Commercial attempts to increase the amount of sexual antagonism in America are never a good idea. And if you keep attacking men as a group, they will eventually start acting as a group, something we should fervently avoid. But the worst impact of all the male-bashing is on the young.
Barbara Wilder-Smith, a teacher and researcher in the Boston area, was recently quoted in several newspapers on how deeply anti-male attitudes have affected the schools. When she made "Boys Are Good" T-shirts for boys in her class, all 10 of the female student teachers under her supervision objected to the message. (One, she said, was wearing a button saying "So many men, so little intelligence.")
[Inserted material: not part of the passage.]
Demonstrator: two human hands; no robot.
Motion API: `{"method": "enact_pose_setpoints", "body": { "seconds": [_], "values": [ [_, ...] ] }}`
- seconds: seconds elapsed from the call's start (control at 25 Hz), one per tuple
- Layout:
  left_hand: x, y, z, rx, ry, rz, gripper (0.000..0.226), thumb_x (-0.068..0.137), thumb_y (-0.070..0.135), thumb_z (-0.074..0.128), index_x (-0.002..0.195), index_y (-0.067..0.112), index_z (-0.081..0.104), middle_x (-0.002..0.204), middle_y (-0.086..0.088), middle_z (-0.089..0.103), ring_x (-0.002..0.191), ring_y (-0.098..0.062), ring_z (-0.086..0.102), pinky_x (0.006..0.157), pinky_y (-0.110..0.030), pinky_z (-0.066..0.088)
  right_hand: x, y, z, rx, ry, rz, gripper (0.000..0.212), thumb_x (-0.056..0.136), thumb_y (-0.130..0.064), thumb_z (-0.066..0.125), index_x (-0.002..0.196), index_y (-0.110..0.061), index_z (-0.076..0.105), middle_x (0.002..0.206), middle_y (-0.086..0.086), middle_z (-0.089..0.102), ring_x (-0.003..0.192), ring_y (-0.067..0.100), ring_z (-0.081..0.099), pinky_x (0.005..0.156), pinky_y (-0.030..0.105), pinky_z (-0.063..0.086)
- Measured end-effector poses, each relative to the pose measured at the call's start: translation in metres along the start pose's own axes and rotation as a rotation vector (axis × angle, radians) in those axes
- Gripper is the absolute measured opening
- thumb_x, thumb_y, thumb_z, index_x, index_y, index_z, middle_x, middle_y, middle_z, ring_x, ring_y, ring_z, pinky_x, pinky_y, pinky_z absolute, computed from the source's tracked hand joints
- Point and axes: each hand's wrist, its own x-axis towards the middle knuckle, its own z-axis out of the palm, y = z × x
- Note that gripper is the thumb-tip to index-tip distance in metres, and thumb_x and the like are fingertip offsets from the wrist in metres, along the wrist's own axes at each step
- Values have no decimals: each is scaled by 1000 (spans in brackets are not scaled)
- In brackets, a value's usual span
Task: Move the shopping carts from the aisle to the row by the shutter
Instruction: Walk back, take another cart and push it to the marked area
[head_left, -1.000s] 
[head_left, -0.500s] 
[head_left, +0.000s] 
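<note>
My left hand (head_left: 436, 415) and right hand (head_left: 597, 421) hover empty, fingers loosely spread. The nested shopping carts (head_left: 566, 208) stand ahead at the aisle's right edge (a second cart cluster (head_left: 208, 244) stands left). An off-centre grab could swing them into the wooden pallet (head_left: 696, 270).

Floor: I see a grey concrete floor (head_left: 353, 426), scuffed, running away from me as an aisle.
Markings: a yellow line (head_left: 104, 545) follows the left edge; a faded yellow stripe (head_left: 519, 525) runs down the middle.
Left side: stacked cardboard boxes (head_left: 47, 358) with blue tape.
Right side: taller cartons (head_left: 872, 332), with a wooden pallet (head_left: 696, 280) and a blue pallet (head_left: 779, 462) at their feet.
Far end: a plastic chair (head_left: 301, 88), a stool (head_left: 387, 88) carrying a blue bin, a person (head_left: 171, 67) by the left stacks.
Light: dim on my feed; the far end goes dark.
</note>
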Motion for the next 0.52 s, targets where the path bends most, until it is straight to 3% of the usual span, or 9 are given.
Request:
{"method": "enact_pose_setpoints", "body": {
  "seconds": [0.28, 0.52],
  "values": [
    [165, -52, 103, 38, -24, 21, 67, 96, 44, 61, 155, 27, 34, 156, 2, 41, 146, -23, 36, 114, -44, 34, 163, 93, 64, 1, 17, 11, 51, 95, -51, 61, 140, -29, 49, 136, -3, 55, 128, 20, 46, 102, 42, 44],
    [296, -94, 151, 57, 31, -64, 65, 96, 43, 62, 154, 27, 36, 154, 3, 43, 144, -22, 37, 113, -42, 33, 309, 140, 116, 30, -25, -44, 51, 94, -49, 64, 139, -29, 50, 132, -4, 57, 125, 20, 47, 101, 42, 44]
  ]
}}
"My son can't even wear the shirt out in his back yard," she said. "People see it and object strongly and shout things." On the other hand, she says, nobody objects when the girls wear shirts that say "Girls Rule" or when they taunt the boys with a chant that goes, "Boys go to Jupiter to get more stupider; girls go to college to get more knowledge." Worse, she says, many adolescent boys object to the "Boys Are Good" shirts too, because they have come to accept the cultural message that something is seriously wrong with being a male.
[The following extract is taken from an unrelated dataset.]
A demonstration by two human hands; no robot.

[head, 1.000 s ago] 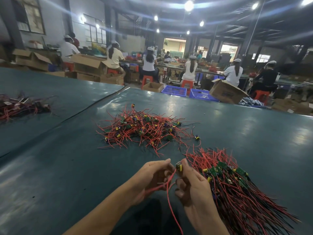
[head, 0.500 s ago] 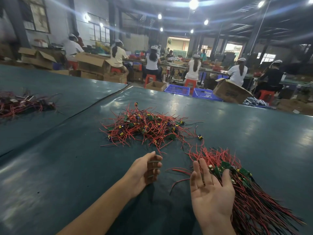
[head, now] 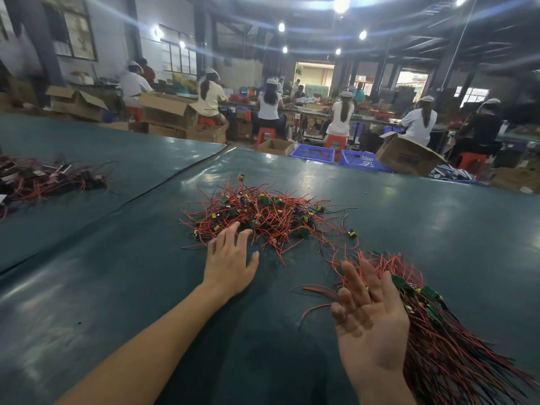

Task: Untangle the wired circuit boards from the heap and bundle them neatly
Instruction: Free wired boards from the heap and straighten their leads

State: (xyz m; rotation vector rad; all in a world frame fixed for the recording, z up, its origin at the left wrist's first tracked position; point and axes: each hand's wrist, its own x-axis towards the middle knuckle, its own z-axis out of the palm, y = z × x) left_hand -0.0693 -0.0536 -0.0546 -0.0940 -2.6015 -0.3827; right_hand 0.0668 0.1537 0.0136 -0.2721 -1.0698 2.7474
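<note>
Red-wired heap (head: 263,217) by left hand (head: 229,264), fingers spread; right hand (head: 371,325) palm-up, fingers loose

Dark green table (head: 117,287) under tangled heap (head: 263,217), aligned bundle (head: 438,331), far-left wire pile (head: 43,178).

light: dim hall, cool cast. sources: round ceiling lamps (head: 341,2), blown out, with streak flares; far doorway (head: 315,76), overexposed. glare: pale sheen patches on the dark green worktop (head: 438,217). shadow: one soft dark patch at lower centre. blur: fingers of the right grip (head: 371,331), probably motion. distortion: wide-angle bowing at the edges. focus: distant workers (head: 270,105) soft.
</note>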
"The time is ripe for people to think about the unspoken anti-male 'ism' in our colleges and schools," she says. And in the rest of the popular culture as well.
From Kathryn Kiffmann
Dear Jeff...
I have really enjoyed your very informative website for the past years. I have forwarded this site to many, whether they appreciated it or not, in hopes that one day they would have an open mind and possibly venture onto the site. And, in the past, if there were articles I didn't agree with, it didn't bother me, as we all are entitled to our opinion, and thanks to your newsite, every opinion is welcome.
The Man Hating In America article is no exception. I understand the feelings the author is relaying to us, and I understand his feelings of reverse-sexism.  The women who are creating these puns, insults and various other attacks are continuing to lash out on past female injustices, as oppose to dealing with there anger, forgiving their male counterpart, and trying to find new means of male/female communication.
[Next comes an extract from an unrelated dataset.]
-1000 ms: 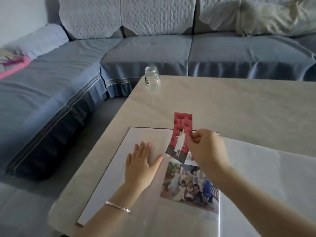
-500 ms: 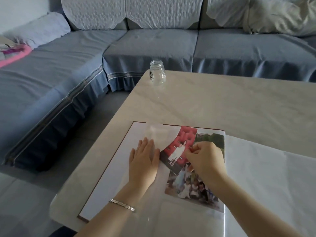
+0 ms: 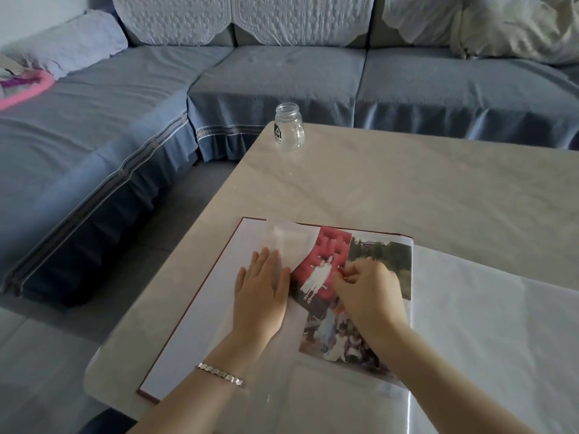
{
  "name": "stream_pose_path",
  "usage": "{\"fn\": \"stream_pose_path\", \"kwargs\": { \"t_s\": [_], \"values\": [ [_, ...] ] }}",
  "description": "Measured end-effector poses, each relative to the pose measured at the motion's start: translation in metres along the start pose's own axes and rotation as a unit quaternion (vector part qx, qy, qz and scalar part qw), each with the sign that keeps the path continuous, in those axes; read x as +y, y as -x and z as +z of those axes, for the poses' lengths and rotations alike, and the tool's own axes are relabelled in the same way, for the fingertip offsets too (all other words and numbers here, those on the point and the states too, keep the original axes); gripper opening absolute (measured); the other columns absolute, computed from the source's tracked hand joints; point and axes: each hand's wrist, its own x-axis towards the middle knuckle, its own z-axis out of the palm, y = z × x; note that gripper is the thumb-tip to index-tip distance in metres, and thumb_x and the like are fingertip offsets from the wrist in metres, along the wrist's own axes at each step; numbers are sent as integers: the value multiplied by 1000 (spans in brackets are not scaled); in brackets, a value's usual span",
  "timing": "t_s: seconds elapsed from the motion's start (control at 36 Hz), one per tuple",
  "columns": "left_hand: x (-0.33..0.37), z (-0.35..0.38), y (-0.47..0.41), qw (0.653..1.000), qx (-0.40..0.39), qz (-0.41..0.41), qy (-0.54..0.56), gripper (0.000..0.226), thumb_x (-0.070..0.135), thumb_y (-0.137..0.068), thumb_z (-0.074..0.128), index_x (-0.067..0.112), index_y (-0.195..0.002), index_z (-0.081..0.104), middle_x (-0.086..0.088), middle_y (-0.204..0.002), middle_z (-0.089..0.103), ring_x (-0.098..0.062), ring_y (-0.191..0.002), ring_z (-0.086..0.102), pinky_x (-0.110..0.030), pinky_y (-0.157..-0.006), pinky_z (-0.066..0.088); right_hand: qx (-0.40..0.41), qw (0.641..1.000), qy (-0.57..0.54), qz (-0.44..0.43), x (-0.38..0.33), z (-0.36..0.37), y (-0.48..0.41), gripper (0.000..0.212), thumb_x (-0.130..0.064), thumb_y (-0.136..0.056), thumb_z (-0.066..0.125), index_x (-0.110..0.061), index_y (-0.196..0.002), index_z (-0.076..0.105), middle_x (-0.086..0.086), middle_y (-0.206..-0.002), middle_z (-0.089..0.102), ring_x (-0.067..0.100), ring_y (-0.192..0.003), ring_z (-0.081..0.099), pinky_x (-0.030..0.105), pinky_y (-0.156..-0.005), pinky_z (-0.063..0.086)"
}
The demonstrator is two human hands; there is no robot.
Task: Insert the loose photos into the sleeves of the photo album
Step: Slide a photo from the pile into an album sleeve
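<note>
a: anything new on the table (image 3: 407,189), biggest first?
b: same open photo album (image 3: 200,308), lower centre of frame, with clear film (image 3: 291,242) curled back toward upper left.
a: and the red photo (image 3: 329,249)?
b: no longer held upright. laid flat and tilted on the page, just left of the landscape photo (image 3: 385,252), lower corner meeting the group photo (image 3: 338,343).
a: hands?
b: pressing the film down with the left hand (image 3: 261,296), fingers straight. pinching the red photo's right edge with the right hand (image 3: 369,292).
a: meaning?
b: probably placed but not sealed. needs squaring, then smoothing the film over.
</note>
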Motion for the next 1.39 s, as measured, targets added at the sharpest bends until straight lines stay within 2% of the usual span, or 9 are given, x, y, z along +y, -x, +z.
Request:
{"fn": "stream_pose_path", "kwargs": {
  "t_s": [0.08,0.17,0.28,0.44,0.78,0.97,1.08,1.25,1.39],
  "values": [
    [1,-1,0,1000,3,0,9,52,39,-101,21,23,-150,14,6,-158,10,-6,-145,0,-26,-115,-4,-35,997,-52,49,-2,1,-2,25,-14,-89,60,1,-70,68,10,-53,66,20,-46,62,27,-50,53],
    [2,-2,1,1000,5,2,12,53,39,-101,22,23,-150,14,5,-158,11,-7,-145,1,-26,-115,-4,-79,982,-121,123,-3,-4,-10,24,-12,-88,62,-5,-65,67,4,-50,65,10,-38,56,17,-40,44],
    [1,-1,1,1000,12,2,18,51,38,-101,23,25,-150,16,4,-158,13,-8,-145,3,-26,-115,-3,-120,955,-184,201,-5,-8,-19,18,-3,-86,61,2,-69,63,7,-47,63,9,-34,54,15,-34,40],
    [0,1,0,1000,20,9,17,52,39,-100,22,25,-150,15,4,-158,12,-8,-145,3,-25,-114,-4,-133,940,-213,234,-5,-8,-22,11,0,-86,61,6,-77,61,10,-49,64,12,-40,60,16,-35,44],
    [-2,3,1,999,35,16,30,53,40,-100,23,26,-150,12,4,-158,11,-8,-145,3,-25,-114,-2,-161,938,-202,232,-1,-9,-24,17,2,-86,59,4,-69,59,12,-52,65,14,-46,63,18,-41,49],
    [-4,6,0,999,40,24,23,55,42,-99,30,26,-150,16,1,-158,14,-12,-146,7,-29,-116,1,-243,936,-124,222,-12,-10,-41,20,0,-89,56,1,-70,54,10,-48,63,11,-37,58,15,-36,36],
    [-5,5,0,999,41,24,23,56,43,-99,31,26,-150,16,1,-158,14,-13,-146,7,-29,-116,1,-287,938,-36,189,-11,-11,-48,39,3,-89,48,-7,-52,47,5,-49,61,11,-41,46,17,-44,29],
    [-3,5,1,999,38,23,32,57,45,-97,29,25,-149,18,0,-158,14,-13,-146,7,-27,-115,0,-313,927,-73,195,-14,-23,-54,14,7,-89,53,11,-75,57,15,-53,63,11,-38,56,14,-38,42],
    [-3,5,1,998,37,23,35,56,46,-97,30,25,-149,22,2,-158,15,-11,-145,6,-26,-115,-2,-330,927,-23,179,-20,-20,-64,10,0,-90,56,8,-86,61,9,-52,65,9,-41,60,12,-39,44]
  ]
}}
However, I can assure you that such behavior does make up the entire country, as I could easily expand this letter 3 pages on terrible, verbal and physical violence that continues to be thrown upon American females.
It may no longer be ethical to insult women in greeting cards, political gatherings, but I assure you, unethical female treatment is alive and well in this country and abroad. As for female assaults, murders, castrations, just research the countries of India, China and Africa to learn of horrid injustices of girls and women. Some countries don't even have a law against crimes against women. Last month on Maui, a male owner of a martial art studio ("jujitsu"), was arrested on 3 counts of rape. The state has considered deporting him, as opposed to having him stand charge for these attacks. In his country, Brazil, he may not even endure a slap on the wrist. Also, Hawaii has one of the highest rates of domestic violence in the Country. This violence does nothing more than add fuel to those one would name "male-haters".
If we follow the theory of "yin and yang", we understand the valuable importance of balance between male and female energies. We may be far from reaching this at present, but if all of us (as individuals) endeavor to treat our human opposites as we would choose to be treated, perhaps we'll one day arrive at that place of perfect balance. If we would quit overly identifying ourselves as male or female, and realize we are only that specific gender while on the planet, maybe we would cease our attacks on our opposite as well.
At present, we have greater adversaries to deal with than our opposite gender. And I don't pretend to know WHO our real adversaries are any more. Perhaps it doesn't matter, as there will be no peace on the planet, in the home, or between he and she, until we reach perfect balance within ourselves.